HOW TO COMPLETE THIS TASK »
Using the listing below, set down exactly the lines from the one that contains "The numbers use" through the one that contains "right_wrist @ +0", with no pictures.

[[ DATA FOR ANALYSIS open ]]

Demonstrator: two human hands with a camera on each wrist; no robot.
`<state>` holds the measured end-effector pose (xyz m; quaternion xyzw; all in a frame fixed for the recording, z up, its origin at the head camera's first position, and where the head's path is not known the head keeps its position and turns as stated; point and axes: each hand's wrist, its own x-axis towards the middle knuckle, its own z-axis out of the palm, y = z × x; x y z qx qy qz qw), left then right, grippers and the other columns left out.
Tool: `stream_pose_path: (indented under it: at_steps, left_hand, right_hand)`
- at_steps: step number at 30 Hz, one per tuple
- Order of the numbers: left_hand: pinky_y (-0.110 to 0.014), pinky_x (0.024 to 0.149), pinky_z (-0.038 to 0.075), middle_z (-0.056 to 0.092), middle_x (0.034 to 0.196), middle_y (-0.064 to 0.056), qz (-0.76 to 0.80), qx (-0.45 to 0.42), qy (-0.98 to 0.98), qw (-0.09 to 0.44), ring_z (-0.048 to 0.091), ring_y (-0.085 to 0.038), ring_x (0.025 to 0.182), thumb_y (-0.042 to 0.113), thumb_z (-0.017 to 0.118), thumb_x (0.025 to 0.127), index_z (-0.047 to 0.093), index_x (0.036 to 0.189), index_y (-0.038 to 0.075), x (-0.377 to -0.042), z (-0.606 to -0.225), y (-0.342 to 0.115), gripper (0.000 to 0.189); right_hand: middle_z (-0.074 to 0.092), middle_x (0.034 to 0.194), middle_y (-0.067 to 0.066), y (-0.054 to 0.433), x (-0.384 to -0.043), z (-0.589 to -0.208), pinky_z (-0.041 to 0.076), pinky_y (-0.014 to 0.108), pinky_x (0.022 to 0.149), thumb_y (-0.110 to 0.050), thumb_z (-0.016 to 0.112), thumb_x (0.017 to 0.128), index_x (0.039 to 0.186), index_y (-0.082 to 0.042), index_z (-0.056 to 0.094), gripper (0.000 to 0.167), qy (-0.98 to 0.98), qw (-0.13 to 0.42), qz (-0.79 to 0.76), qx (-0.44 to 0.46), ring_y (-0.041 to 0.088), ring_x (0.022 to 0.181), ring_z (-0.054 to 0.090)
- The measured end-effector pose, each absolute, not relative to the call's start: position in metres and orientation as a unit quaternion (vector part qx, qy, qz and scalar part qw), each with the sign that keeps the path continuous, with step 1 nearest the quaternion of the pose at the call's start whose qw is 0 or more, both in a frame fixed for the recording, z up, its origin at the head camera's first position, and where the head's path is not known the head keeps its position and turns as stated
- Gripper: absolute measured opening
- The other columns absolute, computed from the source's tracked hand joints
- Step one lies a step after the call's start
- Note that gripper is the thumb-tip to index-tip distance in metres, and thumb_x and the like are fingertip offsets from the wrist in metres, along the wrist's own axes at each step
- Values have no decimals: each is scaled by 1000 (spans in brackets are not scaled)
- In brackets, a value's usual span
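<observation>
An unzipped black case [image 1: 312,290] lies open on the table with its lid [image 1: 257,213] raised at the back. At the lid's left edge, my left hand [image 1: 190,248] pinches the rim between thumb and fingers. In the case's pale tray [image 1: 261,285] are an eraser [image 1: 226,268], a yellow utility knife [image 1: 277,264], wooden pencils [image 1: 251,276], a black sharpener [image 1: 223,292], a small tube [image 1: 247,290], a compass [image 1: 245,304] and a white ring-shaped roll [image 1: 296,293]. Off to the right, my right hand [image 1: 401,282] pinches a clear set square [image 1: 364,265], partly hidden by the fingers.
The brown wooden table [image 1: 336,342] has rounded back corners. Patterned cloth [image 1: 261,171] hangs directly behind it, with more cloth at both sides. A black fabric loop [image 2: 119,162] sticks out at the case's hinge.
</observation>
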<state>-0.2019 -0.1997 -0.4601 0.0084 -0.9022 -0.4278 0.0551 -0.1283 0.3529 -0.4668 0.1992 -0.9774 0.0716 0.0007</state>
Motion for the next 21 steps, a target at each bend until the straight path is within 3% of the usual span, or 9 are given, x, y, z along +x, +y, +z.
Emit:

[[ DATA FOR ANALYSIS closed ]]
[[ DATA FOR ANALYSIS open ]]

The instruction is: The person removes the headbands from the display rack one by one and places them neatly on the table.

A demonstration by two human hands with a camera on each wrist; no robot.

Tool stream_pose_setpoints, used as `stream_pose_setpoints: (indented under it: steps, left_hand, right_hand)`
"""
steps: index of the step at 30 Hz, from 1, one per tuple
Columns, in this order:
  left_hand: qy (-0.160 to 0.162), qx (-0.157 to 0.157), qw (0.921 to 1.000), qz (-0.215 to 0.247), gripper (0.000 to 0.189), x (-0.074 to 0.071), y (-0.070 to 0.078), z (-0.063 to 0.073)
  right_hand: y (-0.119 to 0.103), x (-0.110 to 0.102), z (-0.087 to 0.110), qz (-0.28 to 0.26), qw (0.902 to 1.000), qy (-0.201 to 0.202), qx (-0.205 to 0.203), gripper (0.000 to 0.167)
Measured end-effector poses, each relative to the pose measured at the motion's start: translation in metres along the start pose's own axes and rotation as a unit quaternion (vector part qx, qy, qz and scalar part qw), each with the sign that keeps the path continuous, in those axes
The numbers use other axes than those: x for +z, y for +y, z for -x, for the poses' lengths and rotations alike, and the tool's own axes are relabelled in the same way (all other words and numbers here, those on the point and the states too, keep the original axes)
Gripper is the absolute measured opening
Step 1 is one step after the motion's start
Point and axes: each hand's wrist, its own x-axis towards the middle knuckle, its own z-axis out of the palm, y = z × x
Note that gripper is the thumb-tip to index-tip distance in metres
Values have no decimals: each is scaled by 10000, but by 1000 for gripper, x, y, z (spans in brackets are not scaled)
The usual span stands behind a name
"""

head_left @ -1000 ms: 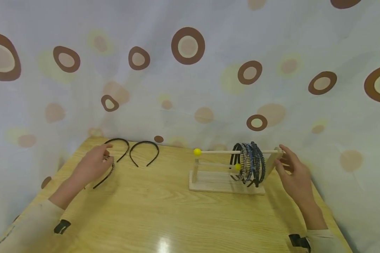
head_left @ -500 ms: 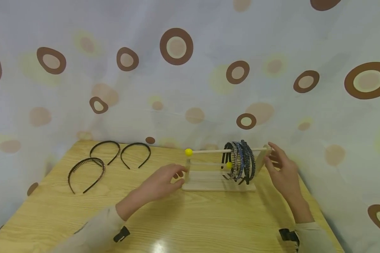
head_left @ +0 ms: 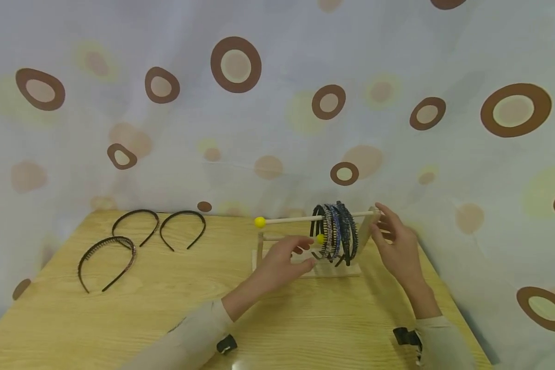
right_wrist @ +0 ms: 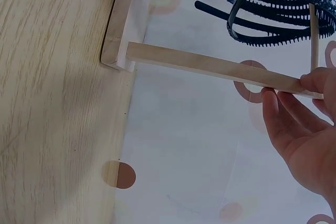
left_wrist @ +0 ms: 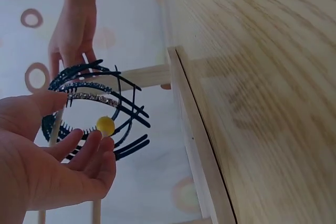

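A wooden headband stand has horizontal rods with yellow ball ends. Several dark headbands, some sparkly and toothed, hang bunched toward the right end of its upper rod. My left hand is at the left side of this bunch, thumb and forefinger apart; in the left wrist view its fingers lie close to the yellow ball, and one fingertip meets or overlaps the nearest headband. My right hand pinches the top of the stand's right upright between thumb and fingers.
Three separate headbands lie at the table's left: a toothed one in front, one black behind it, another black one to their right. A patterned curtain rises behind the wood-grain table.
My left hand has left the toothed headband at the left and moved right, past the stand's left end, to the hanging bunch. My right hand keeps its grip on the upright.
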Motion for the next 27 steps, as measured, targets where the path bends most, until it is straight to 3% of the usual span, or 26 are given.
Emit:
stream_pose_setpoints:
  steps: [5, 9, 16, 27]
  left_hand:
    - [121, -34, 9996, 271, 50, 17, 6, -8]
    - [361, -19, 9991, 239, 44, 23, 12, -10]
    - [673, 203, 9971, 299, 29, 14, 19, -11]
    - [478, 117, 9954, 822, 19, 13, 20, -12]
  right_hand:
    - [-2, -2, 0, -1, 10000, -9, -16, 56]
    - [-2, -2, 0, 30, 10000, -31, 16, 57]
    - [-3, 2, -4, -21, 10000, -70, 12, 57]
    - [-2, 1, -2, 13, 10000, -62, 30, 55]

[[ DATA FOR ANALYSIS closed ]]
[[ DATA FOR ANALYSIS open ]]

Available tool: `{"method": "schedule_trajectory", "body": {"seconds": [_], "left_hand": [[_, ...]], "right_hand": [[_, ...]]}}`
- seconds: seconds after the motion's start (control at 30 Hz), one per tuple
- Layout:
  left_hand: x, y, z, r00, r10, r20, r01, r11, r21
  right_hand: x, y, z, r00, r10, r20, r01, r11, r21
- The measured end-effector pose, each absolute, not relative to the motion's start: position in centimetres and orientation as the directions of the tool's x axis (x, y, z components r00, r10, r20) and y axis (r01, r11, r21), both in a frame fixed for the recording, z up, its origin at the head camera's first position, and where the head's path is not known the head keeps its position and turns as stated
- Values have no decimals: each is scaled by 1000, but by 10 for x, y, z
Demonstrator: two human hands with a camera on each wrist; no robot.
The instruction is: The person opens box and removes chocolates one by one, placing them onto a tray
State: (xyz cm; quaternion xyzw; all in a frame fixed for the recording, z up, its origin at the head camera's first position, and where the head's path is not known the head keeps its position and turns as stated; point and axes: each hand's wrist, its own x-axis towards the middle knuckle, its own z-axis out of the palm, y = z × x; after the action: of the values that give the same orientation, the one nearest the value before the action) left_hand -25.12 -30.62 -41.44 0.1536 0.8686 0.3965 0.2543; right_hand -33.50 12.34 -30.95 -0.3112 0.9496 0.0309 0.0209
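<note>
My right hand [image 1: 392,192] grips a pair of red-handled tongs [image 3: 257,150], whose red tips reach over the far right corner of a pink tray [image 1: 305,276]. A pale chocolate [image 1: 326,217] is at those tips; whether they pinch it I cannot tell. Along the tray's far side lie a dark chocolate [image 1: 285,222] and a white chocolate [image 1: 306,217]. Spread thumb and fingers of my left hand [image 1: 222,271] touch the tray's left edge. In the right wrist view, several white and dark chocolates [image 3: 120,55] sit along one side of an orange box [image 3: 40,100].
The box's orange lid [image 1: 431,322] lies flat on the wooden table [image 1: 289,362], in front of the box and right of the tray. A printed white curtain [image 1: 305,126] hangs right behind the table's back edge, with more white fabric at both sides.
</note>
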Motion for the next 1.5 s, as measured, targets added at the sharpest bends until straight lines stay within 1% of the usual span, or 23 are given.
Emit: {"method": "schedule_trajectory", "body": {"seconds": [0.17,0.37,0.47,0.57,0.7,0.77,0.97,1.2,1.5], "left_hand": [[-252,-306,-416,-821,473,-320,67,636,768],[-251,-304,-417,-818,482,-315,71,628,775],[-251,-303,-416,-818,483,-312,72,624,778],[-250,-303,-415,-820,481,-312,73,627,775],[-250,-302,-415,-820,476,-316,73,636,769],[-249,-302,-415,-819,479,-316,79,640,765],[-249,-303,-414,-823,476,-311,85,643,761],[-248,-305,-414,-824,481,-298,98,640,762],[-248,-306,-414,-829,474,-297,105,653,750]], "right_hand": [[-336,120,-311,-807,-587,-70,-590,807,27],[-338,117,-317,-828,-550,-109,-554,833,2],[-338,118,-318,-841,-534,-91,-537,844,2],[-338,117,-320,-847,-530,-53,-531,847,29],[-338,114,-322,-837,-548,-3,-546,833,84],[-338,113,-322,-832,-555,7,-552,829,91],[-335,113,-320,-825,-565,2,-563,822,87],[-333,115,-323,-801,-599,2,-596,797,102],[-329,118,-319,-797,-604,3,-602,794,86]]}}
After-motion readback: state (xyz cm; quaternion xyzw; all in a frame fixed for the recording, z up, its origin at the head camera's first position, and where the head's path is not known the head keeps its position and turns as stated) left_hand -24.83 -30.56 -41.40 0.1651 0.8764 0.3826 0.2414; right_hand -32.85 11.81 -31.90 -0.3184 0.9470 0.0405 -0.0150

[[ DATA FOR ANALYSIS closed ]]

RESPONSE TO THE TASK »
The numbers use other axes than those: x for +z, y for +y, z for -x, for the poses' lengths and rotations alike, and the tool's own axes are relabelled in the same way (all other words and numbers here, those on the point and the states too, keep the original axes)
Gripper is the absolute measured opening
Step 1 is one step after the motion's start
Point and axes: each hand's wrist, its own x-axis towards the middle knuckle, its own z-axis out of the palm, y = z × x
Note that gripper is the thumb-tip to index-tip distance in metres
Values have no decimals: each is scaled by 10000, but by 1000 for gripper, x, y, z (spans in brackets are not scaled)
The usual span stands behind a name
"""

head_left @ -1000 ms: 
head_left @ -500 ms: 
head_left @ +0 ms: 
right_wrist @ +0 ms: 

Nothing else is required to finish the exercise.